Would love to name and shame

Beekeeping & Apiculture Forum

Help Support Beekeeping & Apiculture Forum:

This site may earn a commission from merchant affiliate links, including eBay, Amazon, and others.

Heather

Queen Bee
Joined
Dec 7, 2008
Messages
4,131
Reaction score
128
Location
Newick, East Sussex
Hive Type
National
Number of Hives
6
A friend of mine recovered a lovely colony from a lamp post, eventually boxed it , but as stragglers he secured it to the post, leaving the customary gap, as he needed to get back to work for a short while. The householder who had reported it was informed and he said he would keep an eye on it.

Another 'beekeeper' driving a green Land Rover, saw it and removed it for himself. When my friend returned the householder described the person.. who was well known to some of us. On phoning him, my friend was told it was a danger to the public and he admitted taking it. Shame on him! :judge: But par for that particular course.:nono:
 
Intention to permenantly deprive the owner of the hive if not the bees? Theft!
E
 
. who was well known to some of us. On phoning him, my friend was told it was a danger to the public and he admitted taking it.
I'm intrigued....can you give us any hints?
Did your friend get his bees and hive back?
 
If there is no intention whatsoever, to pass the swarm to the original collector then a name would warn all the locals of his greedy intent. Miserable git (if not playing fair to the beekeeping community) likely has plenty of colonies and could possibly have been the super beek who lost the swarm in the first place?

Could even say hope he gets a diseased colony and is quarantined, but that would unfortunately affect other local beekeepers.
 
He says he is going to be a big bee farmer from Brighton to London.

Actually the swarm was in a big cardboard box, strapped to the lamp post so not in the hive... but the home owner was happy for it to be there, safely waiting for retrieval, and was liaising with the initial bee keeper.
Just bloody rude!
 
Intention to permenantly deprive the owner of the hive if not the bees?
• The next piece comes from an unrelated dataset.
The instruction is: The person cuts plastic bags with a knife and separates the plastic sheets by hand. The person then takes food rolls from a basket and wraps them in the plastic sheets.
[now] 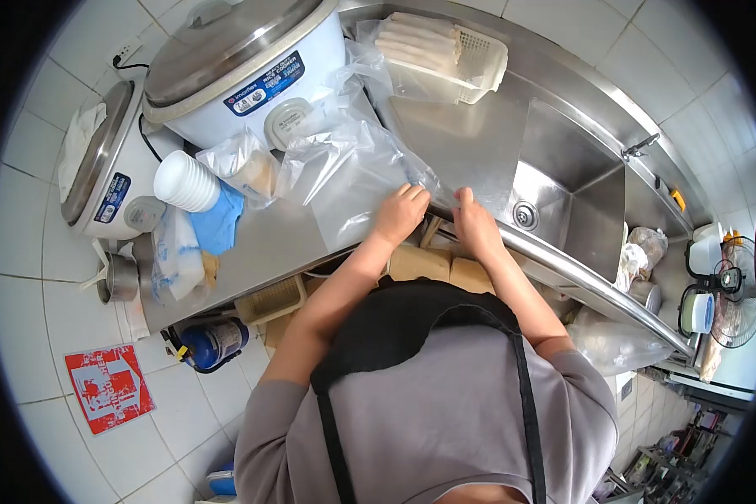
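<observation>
A clear plastic bag [353, 172] lies spread and crinkled over the front edge of the steel counter. My left hand [401, 216] has its fingers curled down on the near edge of this bag. To its right, my right hand [476, 225] is closed in a pinch at the bag's right end, thumb and forefinger together. The film between the two hands is thin and hard to see. Behind the bag stands a large white rice cooker [252, 84] with a steel lid.
Stacked white cups [186, 182], a blue cloth [218, 220] and a bagged brown item [248, 168] sit left of the bag. A second rice cooker [113, 181] stands farther left. Behind is a basket [483, 63] of wrapped rolls; rightward, a sink [554, 189]. A blue extinguisher [214, 343] is below.
</observation>
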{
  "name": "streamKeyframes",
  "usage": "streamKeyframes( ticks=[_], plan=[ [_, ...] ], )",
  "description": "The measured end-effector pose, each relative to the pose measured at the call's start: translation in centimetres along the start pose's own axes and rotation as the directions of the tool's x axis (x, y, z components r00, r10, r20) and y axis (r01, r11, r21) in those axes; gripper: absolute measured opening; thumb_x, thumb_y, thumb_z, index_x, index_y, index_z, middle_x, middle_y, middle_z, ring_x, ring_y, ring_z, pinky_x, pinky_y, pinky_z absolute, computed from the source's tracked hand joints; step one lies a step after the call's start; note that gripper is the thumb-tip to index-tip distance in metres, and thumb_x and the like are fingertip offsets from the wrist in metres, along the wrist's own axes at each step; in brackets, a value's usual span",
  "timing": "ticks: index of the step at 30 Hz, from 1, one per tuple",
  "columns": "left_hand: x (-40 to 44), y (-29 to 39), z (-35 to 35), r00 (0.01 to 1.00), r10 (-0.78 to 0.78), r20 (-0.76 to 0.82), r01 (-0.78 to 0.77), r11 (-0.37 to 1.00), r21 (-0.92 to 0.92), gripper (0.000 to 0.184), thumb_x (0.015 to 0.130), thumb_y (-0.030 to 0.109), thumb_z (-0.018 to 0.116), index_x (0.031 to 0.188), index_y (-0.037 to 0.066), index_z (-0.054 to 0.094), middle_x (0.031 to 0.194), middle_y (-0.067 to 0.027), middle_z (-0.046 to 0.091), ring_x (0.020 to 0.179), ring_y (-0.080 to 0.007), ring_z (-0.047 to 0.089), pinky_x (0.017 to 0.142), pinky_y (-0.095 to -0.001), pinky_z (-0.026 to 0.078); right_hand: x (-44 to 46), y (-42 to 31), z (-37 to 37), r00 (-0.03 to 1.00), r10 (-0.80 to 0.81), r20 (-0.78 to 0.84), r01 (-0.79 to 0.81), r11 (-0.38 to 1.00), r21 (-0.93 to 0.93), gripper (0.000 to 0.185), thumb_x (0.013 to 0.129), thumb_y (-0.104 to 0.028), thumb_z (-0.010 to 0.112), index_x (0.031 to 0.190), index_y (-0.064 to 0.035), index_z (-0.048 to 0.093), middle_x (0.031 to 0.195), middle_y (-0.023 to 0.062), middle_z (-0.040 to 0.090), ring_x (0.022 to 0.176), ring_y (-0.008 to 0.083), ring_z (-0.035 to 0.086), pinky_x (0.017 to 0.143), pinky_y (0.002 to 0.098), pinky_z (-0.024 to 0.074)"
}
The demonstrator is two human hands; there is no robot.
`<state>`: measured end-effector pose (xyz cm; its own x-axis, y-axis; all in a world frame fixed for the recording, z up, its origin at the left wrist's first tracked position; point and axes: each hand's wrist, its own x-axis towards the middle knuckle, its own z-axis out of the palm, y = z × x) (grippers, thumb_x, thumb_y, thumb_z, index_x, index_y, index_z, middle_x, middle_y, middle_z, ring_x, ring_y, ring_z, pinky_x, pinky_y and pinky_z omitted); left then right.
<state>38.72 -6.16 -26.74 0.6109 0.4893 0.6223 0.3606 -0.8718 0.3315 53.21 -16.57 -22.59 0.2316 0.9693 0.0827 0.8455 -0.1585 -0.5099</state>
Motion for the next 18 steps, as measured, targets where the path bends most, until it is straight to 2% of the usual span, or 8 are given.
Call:
streamKeyframes(
  ticks=[5, 8, 12, 14, 18],
  plan=[
    [-0.3, 0.1, -0.4, 0.998, 0.025, 0.054, -0.024, 1.0, -0.018, 0.007, 0.078, 0.012, 0.063, 0.077, 0.008, 0.056, 0.077, -0.0041, 0.056, 0.076, -0.0234, 0.056, 0.062, -0.0349, 0.049, 4.7, 0.3, 1.0, 0.997, -0.057, -0.056, 0.054, 0.997, -0.055, 0.024, 0.085, -0.006, 0.05, 0.106, -0.0005, 0.04, 0.095, 0.0256, 0.06, 0.078, 0.0425, 0.062, 0.065, 0.0497, 0.0502],
    [-0.2, 0.1, -0.5, 0.998, 0.04, 0.042, -0.039, 0.999, -0.036, 0.009, 0.079, 0.012, 0.063, 0.077, 0.007, 0.057, 0.078, -0.0058, 0.057, 0.076, -0.0247, 0.056, 0.063, -0.0359, 0.049, 7.5, 0.9, 1.2, 0.983, -0.165, -0.085, 0.154, 0.981, -0.121, 0.025, 0.083, -0.004, 0.049, 0.106, -0.0011, 0.04, 0.095, 0.023, 0.059, 0.078, 0.0416, 0.062, 0.066, 0.0492, 0.0509],
    [0.0, 0.4, -0.9, 0.998, 0.063, 0.029, -0.061, 0.996, -0.061, 0.01, 0.08, 0.013, 0.063, 0.078, 0.006, 0.056, 0.075, -0.0071, 0.057, 0.075, -0.0261, 0.056, 0.064, -0.0364, 0.048, 11.6, 1.0, 0.7, 0.96, -0.273, -0.058, 0.255, 0.942, -0.217, 0.034, 0.082, -0.001, 0.046, 0.115, -0.0064, 0.041, 0.094, 0.0207, 0.058, 0.078, 0.0394, 0.063, 0.065, 0.0477, 0.0515],
    [-0.2, 0.4, -1.1, 0.998, 0.044, 0.041, -0.04, 0.995, -0.089, 0.009, 0.08, 0.012, 0.064, 0.079, 0.005, 0.058, 0.077, -0.0075, 0.058, 0.075, -0.027, 0.057, 0.064, -0.036, 0.049, 13.0, 0.1, -0.7, 0.951, -0.31, -0.02, 0.293, 0.917, -0.271, 0.04, 0.083, 0.0, 0.045, 0.121, -0.0101, 0.042, 0.095, 0.02, 0.057, 0.078, 0.0384, 0.063, 0.065, 0.047, 0.0517],
    [-0.3, 0.9, -3.9, 0.999, -0.052, 0.002, 0.051, 0.972, -0.229, 0.006, 0.079, 0.008, 0.065, 0.081, 0.006, 0.06, 0.082, -0.0076, 0.061, 0.076, -0.0273, 0.059, 0.063, -0.0349, 0.049, 14.0, -0.8, -2.9, 0.918, -0.394, -0.041, 0.375, 0.899, -0.224, 0.045, 0.083, 0.0, 0.045, 0.126, -0.0133, 0.047, 0.097, 0.0186, 0.056, 0.079, 0.0385, 0.062, 0.066, 0.046, 0.0515]
  ],
)
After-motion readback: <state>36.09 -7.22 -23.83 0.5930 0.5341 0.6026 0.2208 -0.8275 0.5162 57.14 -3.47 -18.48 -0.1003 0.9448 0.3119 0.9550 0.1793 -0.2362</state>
Theft!

They'd been abandoned...

No, not abandoned, the box had been fastened to the lamp post.

If it happened to me I would name and shame, locally. On the internet I'd say a bit more than that they come from East Sussex and drive a green landrover!
 
A friend of mine recovered a lovely colony from a lamp post, eventually boxed it , but as stragglers he secured it to the post, leaving the customary gap, as he needed to get back to work for a short while. The householder who had reported it was informed and he said he would keep an eye on it.

Another 'beekeeper' driving a green Land Rover, saw it and removed it for himself. When my friend returned the householder described the person.. who was well known to some of us. On phoning him, my friend was told it was a danger to the public and he admitted taking it. Shame on him! :judge: But par for that particular course.:nono:

can we play hang man....

------------ ---------------

I'll go with A!
 
:rofl: That could take quite a while.. It isn't his birthday on Sept 29th, but bet he celebrates anyway.. ego trip.
 
He says he is going to be a big bee farmer from Brighton to London.

Actually the swarm was in a big cardboard box, strapped to the lamp post so not in the hive... but the home owner was happy for it to be there, safely waiting for retrieval, and was liaising with the initial bee keeper.
Just bloody rude!

Where was the lampost?
 
Yes, was on the pavement outside householders wall....public area... but he stole a cardboard box even if bees were up for takers, the situation was obviously under control of a beekeeper, and ethics come into it, surely.
 
Well yes I agree, completely out of order as it was obvious as to what the situtation was, and the sneakbeek should have gone to the house to enquire.
 
Drop a line to the BFA. If he's not a member yet then it would be good to know about somebody a bit dodgy, although if he drives a Landie he can't be all bad.

(My Landie is blue by the way:))
 
I don't understand why you didn't involve the police. Taking a swarm clearly controlled in a box is at the very least "stealing by finding" or "simple theft". I know bees are considered wild, but when they're under your control, I believe they're considered yours.
 
I would recommend you do as advised and report it to BFA and if he is a local BKA member, you report it to them.

We run swarm lists so the public can report swarms and have them safely removed. He has interfered with that process, so he should at least get a bollocking/warning from the local division he is a member of.

And given the beek had left the box to collect foragers for collection later, I would argue he has STOLEN them –-unless the swarmed they were your bees without any approach from the owner –-and at the very least should be made to offer recompense.

I'd go for it and if you get nowhere, name him on here.